A recent interview with Pope Francis conducted on behalf of America Magazine has been making waves in the Catholic community. The interview highlights what many people see as an important step in modernizing the Catholic Church, a movement that has stagnated during the previous two papacies following John XXIII and the Second Vatican Council.
The Second Vatican Council, presided over by Pope John XXIII from 1962-1965, addressed the relations between the Catholic Church and the modern world. Notably, the Council weakened the papal hierarchy, granted members of the church permission to celebrate mass in vernacular languages, and encouraged lay participation in liturgy. The forward momentum created by the Council, however, was halted by the ascensions of Popes John-Paul II and Benedict. Both were conservatives, with Benedict calling for “a leaner, smaller, purer church.” This stagnation and renewed conservatism of the church has created rifts within the Catholic community, a scenario that Francis might be able to attenuate. In his interview, Francis endorsed the Second Vatican Council, stating “its fruits are enormous.”
Since his ascension, Pope Francis had made a number of comments about atheism and LGBTQ people that have hinted at a more liberal outlook than his two predecessors, and has garnered appeal with Roman Catholics who have more liberal religious and political inclinations, as well as those who approve of religious and ideological pluralism.
In his interview with American Magazine, Francis chastised the church for locking itself up “in small things, in small-minded rules,” citing an obsessive focus on culture war issues like abortion, gay marriage, and contraception. Latching onto these excerpts, a deluge of commentary from both the Right and Left Wing has praised, lamented, and expressed general antipathy towards Pope Francis’ comments.
Francis’s interview often came across as an indictment of the conservative, traditionalist Catholic environments created under John-Paul II and Benedict. “There are ecclesiastical rules and precepts that were once effective,” Francis said, “but now they have lost value or meaning. The view of the church’s teachings as a monolith to defend without nuance or different understandings is wrong.” He goes on to say, “If a person says he met God with total certainty and is not touched by a margin of uncertainty, then this is not good. If one has the answers to all the questions—that is proof that God is not with him.” Quotes like these seem to rally against religious dogmatism, and in light of his comments on social issues, seem to suggest a more modern understanding of Catholicism.
Many right-wing pundits and Catholic leaders, have been quick to do damage control on the pope’s comments. American uber-conservatives such as Ave Maria Radio CEO Al Kresta, Archbishop of New York Timothy Dolan, Catholic Priest and Fox New contributor Jonathan Morris, President of the Catholic League for Religious and Civil Rights Bill Donohue, and AFTAH’s Peter Labarbera have all come forward to point out that the church has not changed its view on homosexuality, and that the pope did not say anything new or groundbreaking in his interview. LaBarbera went so far as to accuse the Pope Francis of being “naive about the aggressive homosexual agenda.”

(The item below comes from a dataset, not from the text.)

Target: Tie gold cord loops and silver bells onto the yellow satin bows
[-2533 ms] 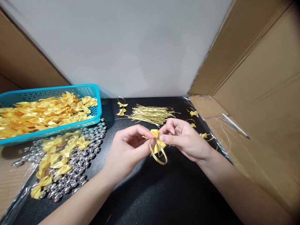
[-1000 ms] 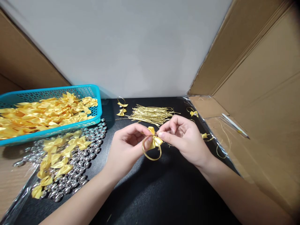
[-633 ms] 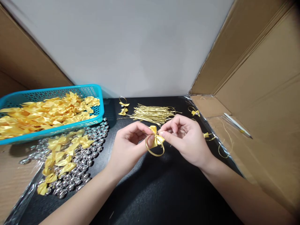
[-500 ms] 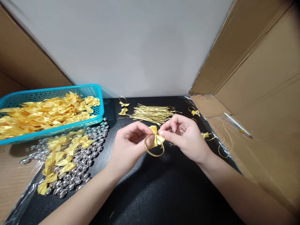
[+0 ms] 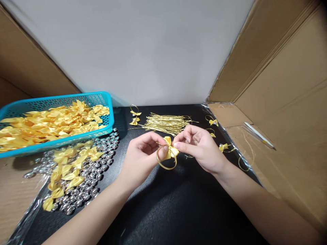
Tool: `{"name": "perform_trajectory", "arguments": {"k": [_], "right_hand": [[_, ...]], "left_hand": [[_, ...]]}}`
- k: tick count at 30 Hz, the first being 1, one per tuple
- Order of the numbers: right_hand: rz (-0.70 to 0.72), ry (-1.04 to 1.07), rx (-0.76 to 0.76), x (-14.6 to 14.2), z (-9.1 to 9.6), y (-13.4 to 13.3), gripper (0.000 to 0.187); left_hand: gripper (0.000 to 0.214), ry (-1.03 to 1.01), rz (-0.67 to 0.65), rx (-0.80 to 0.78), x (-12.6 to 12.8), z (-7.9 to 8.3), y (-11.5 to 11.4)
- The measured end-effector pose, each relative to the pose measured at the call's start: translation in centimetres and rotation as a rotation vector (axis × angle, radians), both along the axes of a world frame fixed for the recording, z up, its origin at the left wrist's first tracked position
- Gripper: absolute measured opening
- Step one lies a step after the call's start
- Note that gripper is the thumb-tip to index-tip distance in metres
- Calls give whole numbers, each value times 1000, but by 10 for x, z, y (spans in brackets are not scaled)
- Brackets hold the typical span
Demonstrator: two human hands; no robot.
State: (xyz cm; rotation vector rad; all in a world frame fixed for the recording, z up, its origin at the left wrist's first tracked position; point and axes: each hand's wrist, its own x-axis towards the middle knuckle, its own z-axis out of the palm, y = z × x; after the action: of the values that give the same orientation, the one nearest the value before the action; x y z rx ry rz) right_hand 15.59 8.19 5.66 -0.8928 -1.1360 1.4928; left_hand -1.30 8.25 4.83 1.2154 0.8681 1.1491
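Observation:
Over the middle of the black table [image 5: 153, 211], both hands are closed on one yellow ribbon bow [image 5: 168, 153]. My left hand [image 5: 143, 156] pinches its left side between thumb and forefinger. A gold cord loop [image 5: 166, 168] hangs in front of the bow, below my left thumb. My right hand [image 5: 200, 146] pinches at the bow's right edge, with the other fingers curled; what exactly lies between those fingertips is hidden. Just behind the hands is a bundle of gold cords [image 5: 166, 123].
At the left, a turquoise basket [image 5: 111, 112] holds many yellow bows. In front of it silver beads [image 5: 87, 189] lie spread, with loose bows [image 5: 73, 178] on top. Bows with cord loops [image 5: 213, 122] lie at the right edge. A white pen-like tool [image 5: 258, 135] rests on cardboard.
Hardly anything differs. The gold loop has shifted slightly left, and my right hand has drawn a little lower, uncovering a bow behind it. Both hands keep their pinch.

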Motion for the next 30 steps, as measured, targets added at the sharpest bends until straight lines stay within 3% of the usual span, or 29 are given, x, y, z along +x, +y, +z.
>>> {"name": "perform_trajectory", "arguments": {"k": [14,22,30], "right_hand": [[65,115,-86,1,-5,2,46],[43,112,-167,0,-1,2,47],[34,122,-139,-2,-3,1,46]], "left_hand": [[17,-34,-88,-93,-3,-8,9],[17,-20,-60,-90,-3,-11,8],[20,42,-23,-45,-2,-10,8]]}}
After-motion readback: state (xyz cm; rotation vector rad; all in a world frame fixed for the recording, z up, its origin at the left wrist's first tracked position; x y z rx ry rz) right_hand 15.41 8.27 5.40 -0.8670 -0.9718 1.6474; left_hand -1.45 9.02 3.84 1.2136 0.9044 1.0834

Some liberals have also expressed antipathy towards the interview, claiming a few benign comments that amount to less than an endorsement of homosexuality are nothing to be happy about. Others have pointed towards an issue Francis side-stepped in the interview: the role of women in the church. Francis’s discussion of the role of women in the church amounted to “We have to work harder to develop a profound theory of the woman,” a non-stance that rubbed many liberals and progressives in the church the wrong way.
Francis’s views on homosexuality, contraception, and abortion are nuanced enough to be confusing. He says that if someone is, say, gay, once they accept Jesus as their savior they will renounce the sin of homosexuality, and that the church needs only to “heal” people by showing them Jesus’s love. In other words, the church does not need to convince someone being gay or having an abortion is wrong, only that Jesus loves them. Put another way, Francis still believes homosexuality—and abortion—are antithetical to being a good Catholic.

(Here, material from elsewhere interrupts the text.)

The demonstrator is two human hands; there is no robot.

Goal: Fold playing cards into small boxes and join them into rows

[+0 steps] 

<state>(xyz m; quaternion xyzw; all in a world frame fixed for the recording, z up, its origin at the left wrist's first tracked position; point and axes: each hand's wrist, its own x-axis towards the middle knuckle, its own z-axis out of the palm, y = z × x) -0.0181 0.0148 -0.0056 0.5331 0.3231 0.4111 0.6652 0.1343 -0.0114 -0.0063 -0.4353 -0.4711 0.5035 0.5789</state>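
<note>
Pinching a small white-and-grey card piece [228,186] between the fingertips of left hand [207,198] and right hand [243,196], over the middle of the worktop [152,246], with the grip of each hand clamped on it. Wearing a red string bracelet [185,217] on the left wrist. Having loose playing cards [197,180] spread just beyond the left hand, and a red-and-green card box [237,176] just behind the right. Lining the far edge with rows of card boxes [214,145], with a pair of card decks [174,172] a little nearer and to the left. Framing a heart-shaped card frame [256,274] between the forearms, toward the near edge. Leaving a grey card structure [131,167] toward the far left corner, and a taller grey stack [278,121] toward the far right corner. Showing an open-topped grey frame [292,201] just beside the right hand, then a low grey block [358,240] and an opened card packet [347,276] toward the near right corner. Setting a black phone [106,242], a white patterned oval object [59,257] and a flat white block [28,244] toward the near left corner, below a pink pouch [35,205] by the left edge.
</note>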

The day after American published the interview, addressing his perceived relaxed stance towards social issues, Pope Francis delivered a strong anti-abortion message, encouraging Catholic doctors to refuse to perform them.
The focus on the Pope’s comments on social issues, however, ignores the bulk of the content of his interview. His comments on homosexuality, women’s reproductive health rights, and contraception only constitute a small portion of the interview that Pope Francis tries explicitly to efface in favor of what he perceives to be the true vocation of the church. “I dream of a church that is a mother and shepherdess,” he says, “The people of God want pastors, not clergy acting like bureaucrats or government officials.” His vision of the church is one of the people. It is ironic and unfortunate that the issues Francis tries to efface are the ones the media has latched onto. While Francis’s stances on women’s rights and homosexuality barely register as anything new for the church, more liberal Catholics are also correct in noting that his overall tone seems to suggest a more modern and less dogmatic pope, and there is reason to see Francis as an improvement over his more conservative predecessors.